27. Defendant 777 provides the employees and systems used to underwrite and approve the loans that are later ostensibly made by ZOCA.
28. Once Defendants TACTICAL and 777 have underwritten a proposed loan, they transmit that information to Defendant ZOCA where Defendant ZOCA then “funds” the loan. This is in name only, and intentionally designed to use ZOCA's status as a tribal entity to try to avoid liability for the scheme's unlawful lending practices. In actuality, Defendants TACTICAL and 777 have already approved the loans and merely tell Defendant ZOCA who is “approved.”
29. Defendants TACTICAL, FINTECH and 777 provide all the capital to “fund” the loans to Defendants ZOCA and REDC.
30. All capital used for the lending scheme come from accounts held by Defendants TACTICAL, FINTECH, and 777, which are accounts that Defendants REDC and ZOCA have no access to or control to.(Compl. at ¶¶ 27-30).

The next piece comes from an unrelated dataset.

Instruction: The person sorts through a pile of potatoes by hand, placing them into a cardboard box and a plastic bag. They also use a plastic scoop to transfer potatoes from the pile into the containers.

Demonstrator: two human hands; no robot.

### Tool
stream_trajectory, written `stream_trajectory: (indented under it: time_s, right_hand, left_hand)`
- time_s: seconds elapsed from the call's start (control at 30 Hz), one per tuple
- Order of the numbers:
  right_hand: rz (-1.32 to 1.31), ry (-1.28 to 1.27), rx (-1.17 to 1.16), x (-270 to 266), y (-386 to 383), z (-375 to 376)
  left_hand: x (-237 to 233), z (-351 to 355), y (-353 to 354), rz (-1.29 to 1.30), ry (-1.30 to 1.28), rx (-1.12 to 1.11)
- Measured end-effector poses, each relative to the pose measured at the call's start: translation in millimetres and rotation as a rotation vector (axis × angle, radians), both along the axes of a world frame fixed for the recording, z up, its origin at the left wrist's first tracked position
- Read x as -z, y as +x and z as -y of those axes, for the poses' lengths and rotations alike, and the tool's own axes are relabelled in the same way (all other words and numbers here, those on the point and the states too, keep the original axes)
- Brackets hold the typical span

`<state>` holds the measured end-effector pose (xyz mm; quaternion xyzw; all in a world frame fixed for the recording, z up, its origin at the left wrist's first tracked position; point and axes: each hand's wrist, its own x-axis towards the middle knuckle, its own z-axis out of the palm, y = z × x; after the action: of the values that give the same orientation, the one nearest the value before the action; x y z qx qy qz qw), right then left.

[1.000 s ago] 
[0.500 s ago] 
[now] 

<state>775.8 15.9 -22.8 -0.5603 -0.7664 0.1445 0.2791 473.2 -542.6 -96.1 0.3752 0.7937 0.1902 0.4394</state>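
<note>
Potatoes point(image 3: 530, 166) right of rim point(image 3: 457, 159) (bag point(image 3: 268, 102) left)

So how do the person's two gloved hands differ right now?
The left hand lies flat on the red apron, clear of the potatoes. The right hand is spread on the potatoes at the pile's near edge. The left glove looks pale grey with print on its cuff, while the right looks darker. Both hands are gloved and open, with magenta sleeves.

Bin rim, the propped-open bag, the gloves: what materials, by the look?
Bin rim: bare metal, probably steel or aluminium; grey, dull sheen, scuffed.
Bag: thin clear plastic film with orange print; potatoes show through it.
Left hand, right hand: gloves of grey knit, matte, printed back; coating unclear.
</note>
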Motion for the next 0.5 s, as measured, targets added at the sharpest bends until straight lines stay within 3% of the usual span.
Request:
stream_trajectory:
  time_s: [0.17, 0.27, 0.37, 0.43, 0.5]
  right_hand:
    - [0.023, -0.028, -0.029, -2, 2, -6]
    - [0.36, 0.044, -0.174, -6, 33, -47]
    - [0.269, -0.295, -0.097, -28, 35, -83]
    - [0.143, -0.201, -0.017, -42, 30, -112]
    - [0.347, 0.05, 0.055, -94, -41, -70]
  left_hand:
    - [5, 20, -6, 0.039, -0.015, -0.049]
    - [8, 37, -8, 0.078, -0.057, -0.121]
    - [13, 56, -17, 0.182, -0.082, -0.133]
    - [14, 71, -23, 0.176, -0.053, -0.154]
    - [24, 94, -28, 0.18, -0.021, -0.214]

By executing the loan agreements, Plaintiffs entered contracts with Zoca who purportedly engaged multiple non-tribal entities to effectuate the transactions, including Defendant 777. Each of the Defendants performed a service associated with the funding of the personal loans. From this, it is apparent that 777 is an affiliate of Zoca and thus is bound by the terms of those Agreements.
Plaintiffs argue they are not challenging the terms of the agreement, but instead are challenging the conduct of the 777 Defendants for their hand in operating the illegal payday lending scheme, however this is a distinction without a difference. The “conduct” of the Defendants is directly related to the execution of the loan agreements that contained the arbitration Agreements. Without the Agreements, there is no harm to Plaintiffs and no scheme to challenge, therefore the terms of the Agreements are the crux of Plaintiffs claims.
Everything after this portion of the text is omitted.